In the entries below, find the line containing "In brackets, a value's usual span" and the line containing "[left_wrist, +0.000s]". Copy those two lines and everything between them exactly, and only that.
══════════════════════════════
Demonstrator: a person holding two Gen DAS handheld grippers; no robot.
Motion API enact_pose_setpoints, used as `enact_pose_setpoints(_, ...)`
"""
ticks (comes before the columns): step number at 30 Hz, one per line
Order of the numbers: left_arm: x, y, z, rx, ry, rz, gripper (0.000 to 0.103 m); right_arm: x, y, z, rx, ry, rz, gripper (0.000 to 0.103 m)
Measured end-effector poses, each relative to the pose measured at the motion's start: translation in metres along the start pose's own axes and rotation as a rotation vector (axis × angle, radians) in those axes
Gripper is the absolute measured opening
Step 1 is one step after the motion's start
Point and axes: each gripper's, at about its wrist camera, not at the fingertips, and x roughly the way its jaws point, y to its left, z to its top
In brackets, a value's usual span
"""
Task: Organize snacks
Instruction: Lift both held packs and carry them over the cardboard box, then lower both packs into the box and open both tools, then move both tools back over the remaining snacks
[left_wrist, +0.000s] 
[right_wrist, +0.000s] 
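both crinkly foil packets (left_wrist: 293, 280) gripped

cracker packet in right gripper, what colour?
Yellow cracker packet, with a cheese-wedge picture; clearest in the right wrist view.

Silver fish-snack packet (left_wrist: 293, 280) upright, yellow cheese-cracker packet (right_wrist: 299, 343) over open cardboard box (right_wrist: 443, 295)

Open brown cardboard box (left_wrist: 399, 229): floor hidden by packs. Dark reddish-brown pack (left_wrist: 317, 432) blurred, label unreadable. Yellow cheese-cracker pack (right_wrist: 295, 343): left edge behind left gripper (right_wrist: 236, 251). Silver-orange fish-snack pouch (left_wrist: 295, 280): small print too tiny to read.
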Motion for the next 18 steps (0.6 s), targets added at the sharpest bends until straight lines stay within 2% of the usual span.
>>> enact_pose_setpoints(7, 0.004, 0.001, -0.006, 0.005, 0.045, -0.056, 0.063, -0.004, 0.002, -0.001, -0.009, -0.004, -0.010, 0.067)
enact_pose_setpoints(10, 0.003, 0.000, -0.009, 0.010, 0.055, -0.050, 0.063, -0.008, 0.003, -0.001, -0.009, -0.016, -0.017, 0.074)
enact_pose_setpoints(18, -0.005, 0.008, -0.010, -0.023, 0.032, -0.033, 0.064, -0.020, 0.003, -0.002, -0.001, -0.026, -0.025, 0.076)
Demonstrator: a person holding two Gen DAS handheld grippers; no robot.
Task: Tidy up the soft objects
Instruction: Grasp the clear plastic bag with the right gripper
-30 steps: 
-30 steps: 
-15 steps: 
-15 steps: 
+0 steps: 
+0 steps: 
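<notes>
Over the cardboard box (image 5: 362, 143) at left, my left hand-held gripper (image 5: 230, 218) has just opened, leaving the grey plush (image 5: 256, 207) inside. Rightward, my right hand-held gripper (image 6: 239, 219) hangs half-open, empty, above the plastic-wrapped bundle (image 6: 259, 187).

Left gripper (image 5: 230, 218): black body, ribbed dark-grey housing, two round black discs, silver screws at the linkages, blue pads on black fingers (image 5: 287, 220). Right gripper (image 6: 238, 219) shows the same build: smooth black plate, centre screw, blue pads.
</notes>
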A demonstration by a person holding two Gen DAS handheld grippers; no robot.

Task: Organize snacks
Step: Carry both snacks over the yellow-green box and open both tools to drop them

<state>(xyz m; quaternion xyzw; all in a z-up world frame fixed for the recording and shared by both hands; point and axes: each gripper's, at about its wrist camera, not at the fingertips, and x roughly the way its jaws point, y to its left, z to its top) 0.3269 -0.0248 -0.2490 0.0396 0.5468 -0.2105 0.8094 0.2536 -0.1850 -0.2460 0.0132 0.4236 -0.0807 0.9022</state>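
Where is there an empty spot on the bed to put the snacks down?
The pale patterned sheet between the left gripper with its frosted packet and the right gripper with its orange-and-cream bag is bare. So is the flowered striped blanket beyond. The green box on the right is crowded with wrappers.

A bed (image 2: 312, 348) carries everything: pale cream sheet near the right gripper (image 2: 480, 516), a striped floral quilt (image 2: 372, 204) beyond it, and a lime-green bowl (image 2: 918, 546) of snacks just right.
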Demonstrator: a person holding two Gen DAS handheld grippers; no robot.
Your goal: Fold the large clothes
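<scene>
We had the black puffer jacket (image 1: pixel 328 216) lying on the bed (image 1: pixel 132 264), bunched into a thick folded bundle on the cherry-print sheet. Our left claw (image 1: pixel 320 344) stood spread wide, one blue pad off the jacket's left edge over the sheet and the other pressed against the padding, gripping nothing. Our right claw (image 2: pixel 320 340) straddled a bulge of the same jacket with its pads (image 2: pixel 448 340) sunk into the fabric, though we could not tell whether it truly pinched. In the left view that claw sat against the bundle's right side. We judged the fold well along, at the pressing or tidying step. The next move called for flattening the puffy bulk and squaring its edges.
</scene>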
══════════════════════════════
WRITTEN SOLUTION:
In brackets, a value's usual span
"""
Task: Organize snacks
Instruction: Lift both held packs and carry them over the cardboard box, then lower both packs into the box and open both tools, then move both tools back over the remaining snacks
[left_wrist, +0.000s] 

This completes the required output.